> [Exercise requirements]
Word for word, set down the listing that appears after this line.

---

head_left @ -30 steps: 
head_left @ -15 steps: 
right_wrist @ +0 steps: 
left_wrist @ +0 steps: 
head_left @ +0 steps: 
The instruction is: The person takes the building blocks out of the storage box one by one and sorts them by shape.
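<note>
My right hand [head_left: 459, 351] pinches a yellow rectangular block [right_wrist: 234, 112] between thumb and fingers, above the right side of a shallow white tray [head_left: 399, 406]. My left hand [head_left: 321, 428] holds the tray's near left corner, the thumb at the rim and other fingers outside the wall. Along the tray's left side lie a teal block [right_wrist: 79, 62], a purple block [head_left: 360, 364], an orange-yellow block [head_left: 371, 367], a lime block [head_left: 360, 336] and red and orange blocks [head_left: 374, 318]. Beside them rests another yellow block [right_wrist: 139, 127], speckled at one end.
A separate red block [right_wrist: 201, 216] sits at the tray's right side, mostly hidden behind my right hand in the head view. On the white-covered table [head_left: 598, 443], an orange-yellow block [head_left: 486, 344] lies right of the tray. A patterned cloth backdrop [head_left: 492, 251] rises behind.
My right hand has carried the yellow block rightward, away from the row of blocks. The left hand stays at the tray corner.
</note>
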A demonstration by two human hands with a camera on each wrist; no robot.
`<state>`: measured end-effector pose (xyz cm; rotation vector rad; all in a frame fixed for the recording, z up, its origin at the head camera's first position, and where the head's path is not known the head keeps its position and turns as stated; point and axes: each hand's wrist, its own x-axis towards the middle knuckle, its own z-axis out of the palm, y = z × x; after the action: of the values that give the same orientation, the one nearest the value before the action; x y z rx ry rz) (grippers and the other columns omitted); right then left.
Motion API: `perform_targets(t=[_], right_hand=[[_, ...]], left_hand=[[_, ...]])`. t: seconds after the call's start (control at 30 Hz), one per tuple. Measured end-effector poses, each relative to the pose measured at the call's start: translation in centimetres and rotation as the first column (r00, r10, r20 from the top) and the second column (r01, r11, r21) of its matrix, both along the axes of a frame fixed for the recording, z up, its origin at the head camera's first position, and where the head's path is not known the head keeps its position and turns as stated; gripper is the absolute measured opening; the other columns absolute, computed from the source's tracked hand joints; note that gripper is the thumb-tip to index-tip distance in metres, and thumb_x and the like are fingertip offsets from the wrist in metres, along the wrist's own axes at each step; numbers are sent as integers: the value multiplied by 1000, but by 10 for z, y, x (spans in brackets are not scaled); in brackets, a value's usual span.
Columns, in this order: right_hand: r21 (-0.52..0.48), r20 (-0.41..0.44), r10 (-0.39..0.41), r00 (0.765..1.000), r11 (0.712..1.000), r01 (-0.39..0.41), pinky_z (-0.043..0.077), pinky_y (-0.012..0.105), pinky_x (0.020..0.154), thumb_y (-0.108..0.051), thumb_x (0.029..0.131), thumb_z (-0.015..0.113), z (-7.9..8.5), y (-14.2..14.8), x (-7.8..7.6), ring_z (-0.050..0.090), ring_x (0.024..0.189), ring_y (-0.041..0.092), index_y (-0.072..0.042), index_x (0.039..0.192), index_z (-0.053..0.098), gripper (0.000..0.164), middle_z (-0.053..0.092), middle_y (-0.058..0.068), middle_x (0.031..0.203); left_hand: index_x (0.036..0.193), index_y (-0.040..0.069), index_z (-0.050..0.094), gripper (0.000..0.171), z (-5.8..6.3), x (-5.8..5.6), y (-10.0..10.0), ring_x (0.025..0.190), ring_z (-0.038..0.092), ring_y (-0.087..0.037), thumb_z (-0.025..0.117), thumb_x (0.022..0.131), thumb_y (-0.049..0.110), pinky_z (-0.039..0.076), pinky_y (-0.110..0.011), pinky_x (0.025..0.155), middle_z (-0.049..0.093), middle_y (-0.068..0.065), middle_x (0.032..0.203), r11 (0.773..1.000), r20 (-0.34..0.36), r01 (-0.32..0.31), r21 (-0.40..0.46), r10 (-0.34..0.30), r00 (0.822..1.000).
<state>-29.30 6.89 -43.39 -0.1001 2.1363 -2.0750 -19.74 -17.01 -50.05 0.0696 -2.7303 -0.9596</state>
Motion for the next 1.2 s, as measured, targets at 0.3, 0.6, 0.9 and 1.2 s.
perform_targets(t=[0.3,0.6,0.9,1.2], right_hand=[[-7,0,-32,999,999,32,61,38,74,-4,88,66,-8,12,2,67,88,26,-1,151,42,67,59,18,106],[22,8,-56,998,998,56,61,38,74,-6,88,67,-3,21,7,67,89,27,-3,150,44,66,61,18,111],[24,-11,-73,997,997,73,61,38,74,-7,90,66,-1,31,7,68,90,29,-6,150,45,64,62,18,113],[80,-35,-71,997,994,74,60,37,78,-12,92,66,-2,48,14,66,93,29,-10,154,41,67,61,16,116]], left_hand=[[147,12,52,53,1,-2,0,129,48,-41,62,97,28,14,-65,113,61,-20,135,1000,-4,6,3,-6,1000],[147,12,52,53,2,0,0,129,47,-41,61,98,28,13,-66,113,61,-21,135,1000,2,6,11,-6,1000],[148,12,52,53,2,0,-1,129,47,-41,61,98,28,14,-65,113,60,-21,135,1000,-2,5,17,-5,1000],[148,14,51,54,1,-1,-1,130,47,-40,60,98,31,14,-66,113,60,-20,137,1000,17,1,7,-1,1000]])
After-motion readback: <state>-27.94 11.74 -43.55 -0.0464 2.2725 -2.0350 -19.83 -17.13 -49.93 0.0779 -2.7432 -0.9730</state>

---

> [Reply to the task]
head_left @ -30 steps: 
head_left @ -15 steps: 
right_wrist @ +0 steps: 
left_wrist @ +0 steps: 
head_left @ +0 steps: 
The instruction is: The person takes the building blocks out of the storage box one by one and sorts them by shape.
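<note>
My right hand [head_left: 459, 351] pinches a yellow rectangular block [right_wrist: 234, 112] between thumb and fingers, above the right side of a shallow white tray [head_left: 399, 406]. My left hand [head_left: 321, 428] holds the tray's near left corner, the thumb at the rim and other fingers outside the wall. Along the tray's left side lie a teal block [right_wrist: 79, 62], a purple block [head_left: 360, 364], an orange-yellow block [head_left: 371, 367], a lime block [head_left: 360, 336] and red and orange blocks [head_left: 374, 318]. Beside them rests another yellow block [right_wrist: 139, 127], speckled at one end.
A separate red block [right_wrist: 201, 216] sits at the tray's right side, mostly hidden behind my right hand in the head view. On the white-covered table [head_left: 598, 443], an orange-yellow block [head_left: 486, 344] lies right of the tray. A patterned cloth backdrop [head_left: 492, 251] rises behind.
My right hand has carried the yellow block rightward, away from the row of blocks. The left hand stays at the tray corner.
</note>
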A demonstration by two human hands with a camera on each wrist; no robot.
`<state>`: measured end-effector pose (xyz cm; rotation vector rad; all in a frame fixed for the recording, z up, its origin at the head camera's first position, and where the head's path is not known the head keeps its position and turns as stated; point and axes: each hand's wrist, its own x-axis towards the middle knuckle, its own z-axis out of the palm, y = z × x; after the action: of the values that give the same orientation, the one nearest the value before the action; x y z rx ry rz) (grippers and the other columns omitted); right then left.
Motion API: `perform_targets(t=[_], right_hand=[[_, ...]], left_hand=[[_, ...]])`. t: seconds after the call's start (control at 30 Hz), one per tuple. Measured end-effector poses, each relative to the pose measured at the call's start: translation in centimetres and rotation as the first column (r00, r10, r20 from the top) and the second column (r01, r11, r21) of its matrix, both along the axes of a frame fixed for the recording, z up, its origin at the head camera's first position, and where the head's path is not known the head keeps its position and turns as stated; gripper is the absolute measured opening; the other columns absolute, computed from the source's tracked hand joints; note that gripper is the thumb-tip to index-tip distance in metres, and thumb_x and the like are fingertip offsets from the wrist in metres, along the wrist's own axes at each step; numbers are sent as integers: the value multiplied by 1000, but by 10 for z, y, x (spans in brackets are not scaled); in brackets, a value's usual span.
Columns, in this order: right_hand: r21 (-0.52..0.48), r20 (-0.41..0.44), r10 (-0.39..0.41), r00 (0.765..1.000), r11 (0.712..1.000), r01 (-0.39..0.41), pinky_z (-0.043..0.077), pinky_y (-0.012..0.105), pinky_x (0.020..0.154), thumb_y (-0.108..0.051), thumb_x (0.029..0.131), thumb_z (-0.015..0.113), z (-7.9..8.5), y (-14.2..14.8), x (-7.8..7.6), ring_z (-0.050..0.090), ring_x (0.024..0.189), ring_y (-0.041..0.092), index_y (-0.072..0.042), index_x (0.039..0.192), index_z (-0.053..0.098), gripper (0.000..0.164), middle_z (-0.053..0.092), middle_y (-0.058..0.068), middle_x (0.031..0.203); left_hand: index_x (0.036..0.193), index_y (-0.040..0.069), index_z (-0.050..0.094), gripper (0.000..0.171), z (-5.8..6.3), x (-5.8..5.6), y (-10.0..10.0), ring_x (0.025..0.190), ring_z (-0.038..0.092), ring_y (-0.087..0.037), thumb_z (-0.025..0.117), thumb_x (0.022..0.131), thumb_y (-0.049..0.110), pinky_z (-0.039..0.076), pinky_y (-0.110..0.011), pinky_x (0.025..0.155), middle_z (-0.049..0.093), middle_y (-0.068..0.065), middle_x (0.032..0.203), r11 (0.773..1.000), r20 (-0.34..0.36), r01 (-0.32..0.31), r21 (-0.40..0.46), r10 (-0.34..0.30), r00 (0.822..1.000).
<state>-29.30 6.89 -43.39 -0.1001 2.1363 -2.0750 -19.74 -17.01 -50.05 0.0696 -2.7303 -0.9596</state>
Motion for the next 1.2 s, as measured, targets at 0.3, 0.6, 0.9 and 1.2 s.
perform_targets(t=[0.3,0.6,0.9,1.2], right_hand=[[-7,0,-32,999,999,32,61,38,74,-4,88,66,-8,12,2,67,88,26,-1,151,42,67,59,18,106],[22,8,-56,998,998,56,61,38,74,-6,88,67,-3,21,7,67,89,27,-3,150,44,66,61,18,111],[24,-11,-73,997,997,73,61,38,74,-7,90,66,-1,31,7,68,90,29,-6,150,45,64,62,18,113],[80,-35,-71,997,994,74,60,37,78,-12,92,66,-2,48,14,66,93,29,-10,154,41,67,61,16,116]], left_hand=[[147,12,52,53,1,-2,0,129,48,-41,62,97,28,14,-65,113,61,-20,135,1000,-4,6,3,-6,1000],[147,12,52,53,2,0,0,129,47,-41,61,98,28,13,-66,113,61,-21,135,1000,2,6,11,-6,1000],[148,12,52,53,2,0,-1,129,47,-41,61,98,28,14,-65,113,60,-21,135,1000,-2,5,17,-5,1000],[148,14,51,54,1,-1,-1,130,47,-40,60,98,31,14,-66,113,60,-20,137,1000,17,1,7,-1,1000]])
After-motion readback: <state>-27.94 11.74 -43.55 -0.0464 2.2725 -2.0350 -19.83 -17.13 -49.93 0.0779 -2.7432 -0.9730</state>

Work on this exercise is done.